Equations of Higher Degrees

Consider equation of the form P(x)=0, where P(x) is polynomial of degree higher than 2.

To solve such equations method of factoring and method of entering new variable are used.

Factoring of polynomial of n-th degree is based on the following fact.

Fact. Suppose we are given polynomial P(x)=a_0x^n+a_1x^(n-1)+...+a_(n-1)x+a_n, all coefficients of which are integer numbers (a_0!=0). Then if integer number x=b is root of the polynomial P(x), then it is divider of free member a_n.

Example 1. Solve equation x^3+4x^2-24=0.

Let's try to find integer root of the equation. For this we write out all dividers of free member -24: +-1;+-2;+-3;+-4;+-6;+-12;+-24.

If x=1 then 1^3+4*1^2-24=-19!=0, i.e. x=1 is not root.

If x=-1 then (-1)^3+4*(-1)^2-24=-21!=0, i.e. x=-1 is not root.

If x=2 then 2^3+4*2^2-24=0, i.e. x=2 is root.

Now, we divide polynomial x^3+4x^2-24 by x-2: x^3+4x^2-24=(x-2)(x^2+6x+12).

Quadratic equation x^2+6x+12=0 doesn't have roots, therefore initial equation has only one root: x=2.

Example 2. Solve equation 21x^3+x^2-5x-1=0.

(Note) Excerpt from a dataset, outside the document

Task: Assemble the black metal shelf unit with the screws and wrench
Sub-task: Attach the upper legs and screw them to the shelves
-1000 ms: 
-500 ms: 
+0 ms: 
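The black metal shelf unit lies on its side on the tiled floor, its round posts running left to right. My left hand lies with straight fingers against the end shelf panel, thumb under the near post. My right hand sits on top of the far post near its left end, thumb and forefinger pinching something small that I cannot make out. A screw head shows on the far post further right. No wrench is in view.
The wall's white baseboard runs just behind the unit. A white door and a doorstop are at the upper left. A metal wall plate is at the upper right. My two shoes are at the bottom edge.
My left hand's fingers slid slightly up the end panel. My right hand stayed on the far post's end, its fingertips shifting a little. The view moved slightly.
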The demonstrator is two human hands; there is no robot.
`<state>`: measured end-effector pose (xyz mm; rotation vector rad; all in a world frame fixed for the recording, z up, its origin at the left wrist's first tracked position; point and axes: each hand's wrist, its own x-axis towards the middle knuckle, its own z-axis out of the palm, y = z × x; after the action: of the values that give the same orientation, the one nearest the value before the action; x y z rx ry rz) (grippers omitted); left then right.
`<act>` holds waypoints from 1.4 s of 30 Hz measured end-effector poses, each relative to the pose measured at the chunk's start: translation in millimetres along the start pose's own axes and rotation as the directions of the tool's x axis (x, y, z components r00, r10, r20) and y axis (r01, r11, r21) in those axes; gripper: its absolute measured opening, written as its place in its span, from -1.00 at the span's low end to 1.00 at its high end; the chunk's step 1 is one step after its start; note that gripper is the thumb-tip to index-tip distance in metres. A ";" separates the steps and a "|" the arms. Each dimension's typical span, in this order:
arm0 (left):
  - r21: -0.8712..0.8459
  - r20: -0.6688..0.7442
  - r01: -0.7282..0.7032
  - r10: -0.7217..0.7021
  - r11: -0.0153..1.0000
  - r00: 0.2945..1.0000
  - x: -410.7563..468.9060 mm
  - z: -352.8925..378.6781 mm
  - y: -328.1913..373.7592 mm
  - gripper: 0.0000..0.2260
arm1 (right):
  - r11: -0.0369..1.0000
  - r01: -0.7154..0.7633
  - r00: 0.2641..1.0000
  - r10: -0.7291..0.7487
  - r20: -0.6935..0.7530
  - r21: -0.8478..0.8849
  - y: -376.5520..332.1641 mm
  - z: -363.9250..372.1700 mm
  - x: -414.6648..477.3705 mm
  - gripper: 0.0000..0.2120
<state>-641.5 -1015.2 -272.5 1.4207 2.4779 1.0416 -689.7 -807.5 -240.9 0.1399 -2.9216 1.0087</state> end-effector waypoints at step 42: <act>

Divide both sides of equation by x^3: 21+1/x-5/x^2-1/x^3=0.

Let 1/x=y then 21+y-y^2-y^3=0 or y^3+5y^2-y-21=0.

Let's try to find integer root of the equation. For this we write out all dividers of free member -21: +-1;+-3+-7.

After checking we find that y=-3 is root of the equation. Dividing y^3+5y^2-y-1 by y+3 gives: y^3+5y^2-y-21=(y+3)(y^2+2y-7).

Quadratic equation y^2+2y-7=0 has two roots: -1+-2sqrt(2).

Now, since y=1/x then x=1/y.

Therefore, initial equation has 3 roots: -1/3,1/(-1+2sqrt(2)),1/(-1-2sqrt(2)).